Es ist zwar ein Einzelfall, doch die Bewertung des Gerichts hat grundsätzlichen Charakter. "Die entscheidende Frage ist, ob die Reaktion des Arbeitgebers verhältnismäßig ist", sagte Tillmanns. Dies könne nur in konkreten Fällen beantwortet werden. Fest stehe aber: "Eine fristlose Kündigung wegen sechs Maultaschen nach fast 17 Jahren Betriebszugehörigkeit ist in diesem Fall absolut nicht gerechtfertigt."

Der Fall sorgte für Aufsehen. Er gehört zu einer Reihe von Kündigungen wegen vermeintlicher Bagatelldelikte, die in der Öffentlichkeit kontrovers diskutiert werden. Die Richter der ersten Instanz sowie die Spitalstiftung als Arbeitgeberin mussten sich öffentlich kritisieren lassen.

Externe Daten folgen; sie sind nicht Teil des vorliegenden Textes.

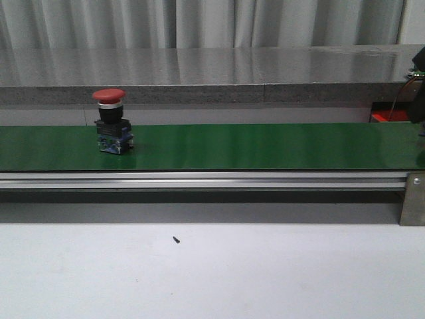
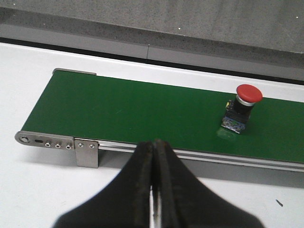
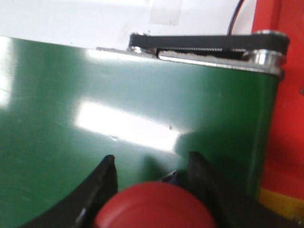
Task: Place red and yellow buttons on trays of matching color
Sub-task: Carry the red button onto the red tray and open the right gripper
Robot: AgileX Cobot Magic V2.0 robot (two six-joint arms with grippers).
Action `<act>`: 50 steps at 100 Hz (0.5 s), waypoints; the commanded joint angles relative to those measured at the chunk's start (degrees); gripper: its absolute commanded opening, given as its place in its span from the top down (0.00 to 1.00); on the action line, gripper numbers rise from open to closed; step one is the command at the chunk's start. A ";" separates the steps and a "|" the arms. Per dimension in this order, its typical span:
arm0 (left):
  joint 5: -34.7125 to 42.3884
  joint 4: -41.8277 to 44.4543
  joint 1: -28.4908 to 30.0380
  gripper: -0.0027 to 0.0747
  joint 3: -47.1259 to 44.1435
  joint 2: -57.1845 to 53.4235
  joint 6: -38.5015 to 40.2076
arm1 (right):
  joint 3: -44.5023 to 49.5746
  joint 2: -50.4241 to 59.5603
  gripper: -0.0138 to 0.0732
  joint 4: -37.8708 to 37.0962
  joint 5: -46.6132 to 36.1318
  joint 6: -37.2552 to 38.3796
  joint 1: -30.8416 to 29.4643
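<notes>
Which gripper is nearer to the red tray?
Right. The right gripper, around a red button, is over the belt end beside the red tray; the left gripper sits by its opposite end.

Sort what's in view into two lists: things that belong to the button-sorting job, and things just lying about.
Job:
- red button standing on the green conveyor belt
- second red button between the right gripper fingers
- red tray past the belt's end
- left gripper, shut, empty

Lying about:
- small dark speck on the white table
</notes>
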State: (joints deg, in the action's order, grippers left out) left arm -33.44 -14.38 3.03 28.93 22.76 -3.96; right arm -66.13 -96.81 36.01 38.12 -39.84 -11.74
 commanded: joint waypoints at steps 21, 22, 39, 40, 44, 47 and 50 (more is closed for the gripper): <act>3.39 -1.71 -0.41 0.99 1.56 0.28 0.03 | -12.51 3.33 0.84 -3.19 3.51 2.64 -6.36; 3.39 -1.71 -0.41 0.99 1.56 0.28 0.03 | -12.51 3.34 0.84 -3.19 3.51 2.64 -6.36; 3.39 -1.71 -0.41 0.99 1.56 0.28 0.03 | -15.99 1.66 0.84 -3.77 0.88 2.64 -13.41; 3.39 -1.71 -0.41 0.99 1.56 0.28 0.03 | -16.29 1.28 0.84 -3.77 0.81 2.64 -13.87; 3.39 -1.71 -0.41 0.99 1.56 0.28 0.03 | -16.98 0.32 0.84 -3.77 0.68 2.64 -14.95; 3.39 -1.71 -0.41 0.99 1.56 0.28 0.03 | -17.73 -0.83 0.84 -3.77 0.58 2.64 -15.67; 3.39 -1.71 -0.41 0.99 1.56 0.28 0.03 | -18.17 -1.84 0.84 -3.77 0.53 2.64 -16.05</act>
State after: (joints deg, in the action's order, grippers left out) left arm -33.66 -14.98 3.03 28.93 22.76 -3.96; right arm -81.13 -98.69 31.19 40.99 -37.37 -26.00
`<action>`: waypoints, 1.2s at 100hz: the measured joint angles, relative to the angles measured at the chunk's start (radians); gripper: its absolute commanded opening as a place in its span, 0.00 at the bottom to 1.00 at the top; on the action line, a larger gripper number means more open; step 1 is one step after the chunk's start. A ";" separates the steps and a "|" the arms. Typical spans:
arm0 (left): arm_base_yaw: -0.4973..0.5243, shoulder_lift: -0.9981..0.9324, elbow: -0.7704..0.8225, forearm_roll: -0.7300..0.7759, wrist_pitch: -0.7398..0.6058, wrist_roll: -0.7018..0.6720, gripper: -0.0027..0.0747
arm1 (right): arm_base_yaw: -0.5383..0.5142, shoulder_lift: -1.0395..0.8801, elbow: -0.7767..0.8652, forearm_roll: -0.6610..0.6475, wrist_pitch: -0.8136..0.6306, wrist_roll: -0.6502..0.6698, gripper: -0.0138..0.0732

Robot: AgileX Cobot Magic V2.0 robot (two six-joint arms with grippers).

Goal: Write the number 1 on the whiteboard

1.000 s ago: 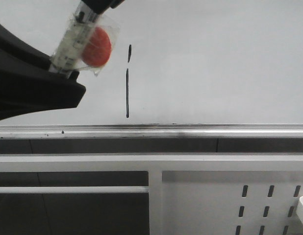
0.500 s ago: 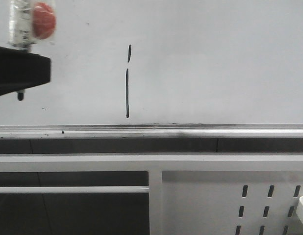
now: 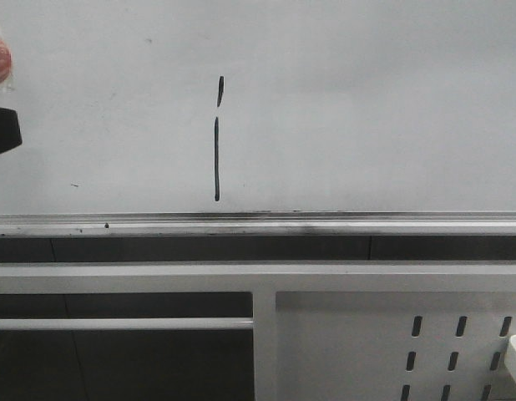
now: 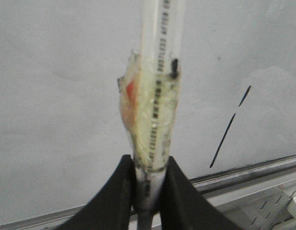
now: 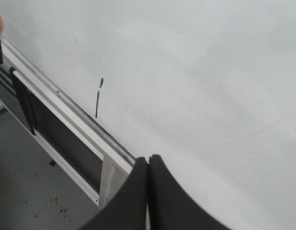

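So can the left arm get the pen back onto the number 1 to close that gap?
Probably yes: the left gripper holds the pen, and bare whiteboard lies between it and the number 1.

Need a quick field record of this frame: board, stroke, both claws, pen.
board: large white glossy whiteboard, silver tray rail along lower edge
stroke: thin dark vertical number 1, small gap near top
left claw: shut on white marker pen with red ball taped on
right claw: shut, holds nothing
pen tip: not touching the stroke
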 measured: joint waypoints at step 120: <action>0.000 0.370 -0.157 0.027 -0.189 -0.089 0.01 | 0.000 -0.074 0.077 -0.032 -0.033 0.085 0.09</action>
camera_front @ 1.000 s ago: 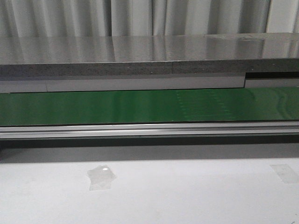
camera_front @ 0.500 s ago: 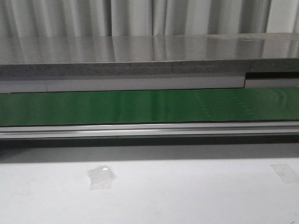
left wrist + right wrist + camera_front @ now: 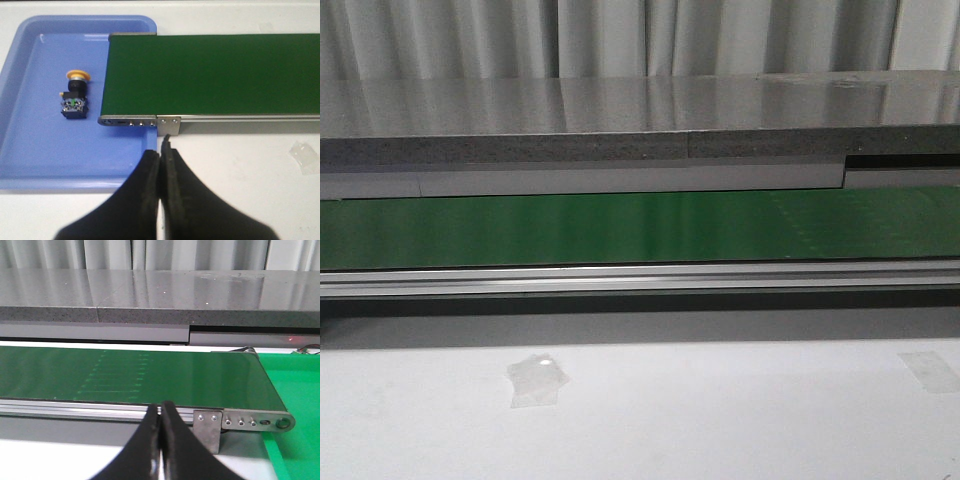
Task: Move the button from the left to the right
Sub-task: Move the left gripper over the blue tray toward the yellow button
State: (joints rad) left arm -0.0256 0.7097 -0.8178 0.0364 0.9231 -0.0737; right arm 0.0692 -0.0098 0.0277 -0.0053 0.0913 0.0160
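Button (image 3: 75, 95) lies on its side in the blue tray (image 3: 30, 150) at the left end of the green belt (image 3: 215, 75), cap pointing away from the arm, body just beside the belt's end plate. Untouched, as far as I can judge; the whole move remains. Left gripper (image 3: 161, 156) hovers over the tray's near corner, fingers pressed together, empty, button off to one side. Right gripper (image 3: 161, 416), jaws likewise together, waits by the belt's right end beside a green tray (image 3: 295, 440).
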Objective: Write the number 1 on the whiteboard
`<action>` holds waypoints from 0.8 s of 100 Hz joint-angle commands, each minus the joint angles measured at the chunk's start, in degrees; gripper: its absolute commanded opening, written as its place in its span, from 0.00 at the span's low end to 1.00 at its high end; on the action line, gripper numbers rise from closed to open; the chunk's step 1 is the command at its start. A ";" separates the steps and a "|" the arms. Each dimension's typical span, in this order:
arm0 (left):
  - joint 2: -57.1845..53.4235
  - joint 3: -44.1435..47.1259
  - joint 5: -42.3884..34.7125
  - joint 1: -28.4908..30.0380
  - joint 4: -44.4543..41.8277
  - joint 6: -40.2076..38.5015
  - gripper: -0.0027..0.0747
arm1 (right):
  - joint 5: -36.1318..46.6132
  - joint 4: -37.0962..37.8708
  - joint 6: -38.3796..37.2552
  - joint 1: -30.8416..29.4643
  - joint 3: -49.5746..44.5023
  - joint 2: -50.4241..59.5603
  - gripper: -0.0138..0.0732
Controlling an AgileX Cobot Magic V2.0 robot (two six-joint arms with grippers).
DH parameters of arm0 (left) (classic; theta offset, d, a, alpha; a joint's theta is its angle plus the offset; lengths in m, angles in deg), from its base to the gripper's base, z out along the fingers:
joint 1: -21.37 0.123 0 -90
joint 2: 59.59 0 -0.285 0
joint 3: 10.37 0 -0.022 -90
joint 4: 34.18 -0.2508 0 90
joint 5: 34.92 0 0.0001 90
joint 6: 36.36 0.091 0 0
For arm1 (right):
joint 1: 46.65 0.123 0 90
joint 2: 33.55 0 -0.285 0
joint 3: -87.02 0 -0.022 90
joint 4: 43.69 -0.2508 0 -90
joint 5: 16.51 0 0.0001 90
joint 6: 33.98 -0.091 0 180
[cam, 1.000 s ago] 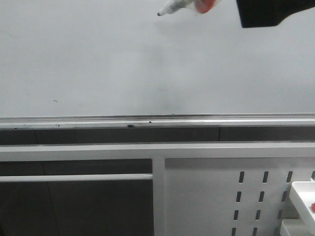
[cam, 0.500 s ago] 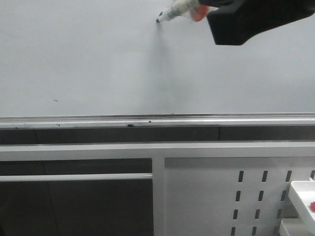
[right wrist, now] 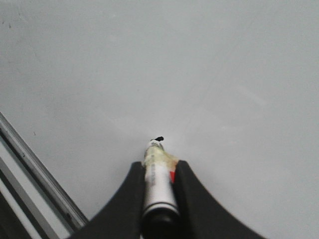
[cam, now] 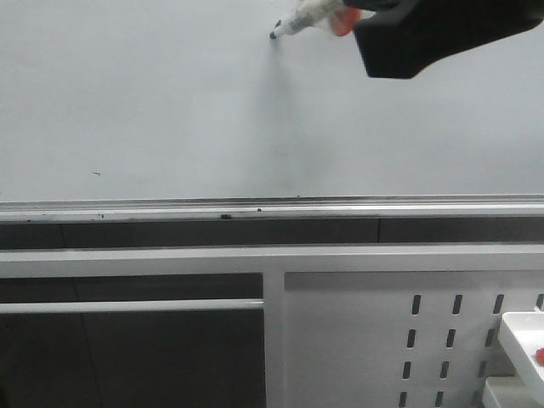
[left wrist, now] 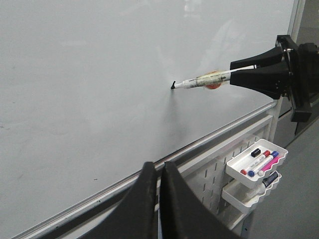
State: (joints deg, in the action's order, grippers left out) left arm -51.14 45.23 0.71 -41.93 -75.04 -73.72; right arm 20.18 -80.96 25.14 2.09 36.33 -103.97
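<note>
The whiteboard [cam: 153, 102] is a pale grey glossy board with a silver rail along its lower edge; it also fills the left wrist view [left wrist: 89, 74] and the right wrist view [right wrist: 199, 64]. My right gripper [right wrist: 157, 169] is shut on a white marker [right wrist: 158, 186], also seen in the front view [cam: 306, 17] and the left wrist view [left wrist: 204, 80]. The marker's black tip touches the board, with a tiny dark mark [right wrist: 159, 139] at it. No long stroke of the number 1 shows. My left gripper [left wrist: 158, 167] is shut and empty, below the board's rail.
A white slotted metal panel [cam: 408, 331] sits below the rail. Two white trays [left wrist: 256, 162] with several markers hang on it at the right. A tiny dark speck [cam: 96, 175] is on the board's lower left.
The right gripper moved down and left, bringing the marker tip onto the board; over the last half second it has barely shifted.
</note>
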 commanded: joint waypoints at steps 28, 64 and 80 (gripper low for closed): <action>0.67 -1.31 -3.43 -0.26 -1.56 -0.71 0.01 | 0.32 -7.99 1.45 -0.99 1.56 -3.57 0.08; 0.67 -1.31 -3.43 -0.26 -1.35 -0.71 0.01 | -1.90 -9.73 1.45 -0.99 1.56 -9.11 0.08; 0.67 -1.31 -3.43 -0.26 -1.35 -0.71 0.01 | -2.01 -9.73 1.45 -0.99 1.67 -8.99 0.07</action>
State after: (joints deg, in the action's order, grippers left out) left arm -51.14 45.23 0.71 -41.93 -75.04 -73.72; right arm 13.19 -90.16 25.86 1.80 36.33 -113.97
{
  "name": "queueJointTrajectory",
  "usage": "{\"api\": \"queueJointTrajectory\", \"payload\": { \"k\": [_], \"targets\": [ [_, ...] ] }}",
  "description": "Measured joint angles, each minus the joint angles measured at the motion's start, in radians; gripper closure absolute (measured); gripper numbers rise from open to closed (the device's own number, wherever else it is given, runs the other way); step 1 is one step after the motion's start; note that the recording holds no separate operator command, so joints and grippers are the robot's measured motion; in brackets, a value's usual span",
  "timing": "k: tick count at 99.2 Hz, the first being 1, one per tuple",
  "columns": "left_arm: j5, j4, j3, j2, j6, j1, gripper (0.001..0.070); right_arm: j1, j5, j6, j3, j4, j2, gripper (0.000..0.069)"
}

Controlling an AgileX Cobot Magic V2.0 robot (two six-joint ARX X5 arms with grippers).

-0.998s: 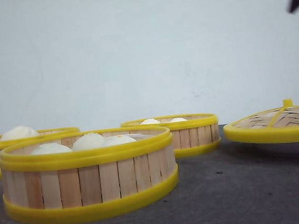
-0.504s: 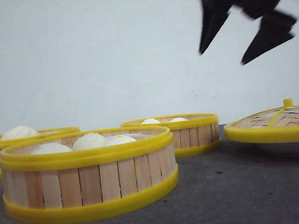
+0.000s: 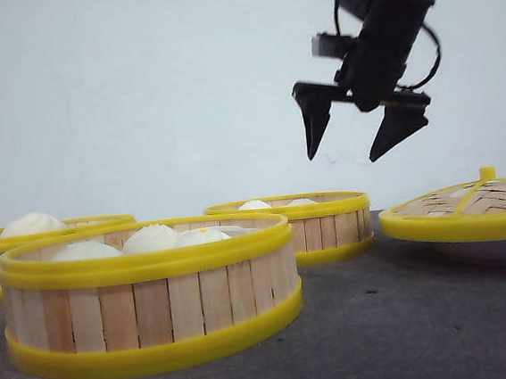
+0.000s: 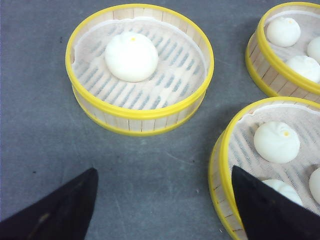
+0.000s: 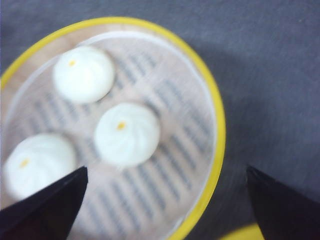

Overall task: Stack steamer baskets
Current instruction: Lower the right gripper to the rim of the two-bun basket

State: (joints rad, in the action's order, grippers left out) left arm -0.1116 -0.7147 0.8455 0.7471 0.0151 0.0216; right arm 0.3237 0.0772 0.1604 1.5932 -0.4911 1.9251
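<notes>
Hovering wide-spread right gripper (image 3: 357,148) over seemingly level, upward-opening far steamer basket (image 3: 293,229).

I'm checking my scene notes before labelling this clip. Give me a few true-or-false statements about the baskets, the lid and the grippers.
1. The right gripper hangs open above the far steamer basket. True.
2. The steamer baskets are already stacked. False: all three sit apart on the table.
3. The domed lid covers a basket. False: it rests off to the right.
4. The left steamer basket holds one bun. True.
5. The left gripper grips a rim. False: it is open and empty.
</notes>
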Motion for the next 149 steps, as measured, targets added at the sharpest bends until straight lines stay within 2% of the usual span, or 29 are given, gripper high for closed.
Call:
{"api": "queueJointTrajectory", "payload": {
  "k": [24, 48, 74, 82, 96, 115, 130, 149],
  "targets": [
    [0.000, 0.000, 0.000, 0.000, 0.000, 0.000, 0.0190, -0.029, -0.022, -0.007, 0.137, -0.033, 0.132, 0.0073],
    [0.000, 0.000, 0.000, 0.000, -0.009, 0.000, 0.0190, -0.069, -0.021, -0.012, 0.139, -0.044, 0.170, 0.0128],
    [0.001, 0.000, 0.000, 0.000, -0.023, 0.000, 0.0190, -0.070, 0.001, -0.026, 0.140, -0.047, 0.198, 0.0155],
    [0.001, 0.000, 0.000, 0.000, -0.023, 0.000, 0.0190, -0.069, 0.001, -0.029, 0.140, -0.050, 0.214, 0.0213],
    [0.002, 0.000, 0.000, 0.000, -0.024, 0.000, 0.0190, -0.069, 0.001, -0.032, 0.140, -0.054, 0.224, 0.0406],
    [0.005, 0.000, 0.000, 0.000, -0.027, 0.000, 0.0190, -0.069, 0.007, -0.032, 0.140, -0.042, 0.224, 0.0608],
    [0.005, 0.000, 0.000, 0.000, -0.027, 0.000, 0.0190, -0.068, 0.001, -0.024, 0.140, -0.034, 0.224, 0.0659],
    [0.005, 0.000, 0.000, 0.000, -0.027, 0.000, 0.0190, -0.068, 0.001, -0.028, 0.140, -0.033, 0.224, 0.0665]
  ]
}}
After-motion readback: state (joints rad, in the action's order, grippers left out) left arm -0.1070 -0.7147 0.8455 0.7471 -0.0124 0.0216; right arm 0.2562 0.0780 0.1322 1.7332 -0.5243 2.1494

Wasserdicht ist der Vergleich noch nicht: Der von Kommunalpolitikern besetzte Stiftungsausschuss des Pflegeheims muss ihm noch zustimmen. Sollte er dies nicht tun, würde das Landesarbeitsgericht die fristlose Kündigung für rechtswidrig erklären, sagte Tillmanns. Die gekündigte Altenpflegerin müsste dann weiter beschäftigt werden.

Kulinarisch abgewinnen konnte der Richter dem Fall nichts. "Ich bin Rheinländer», sagte er. «Ich esse Frikadellen stets ohne Mantel."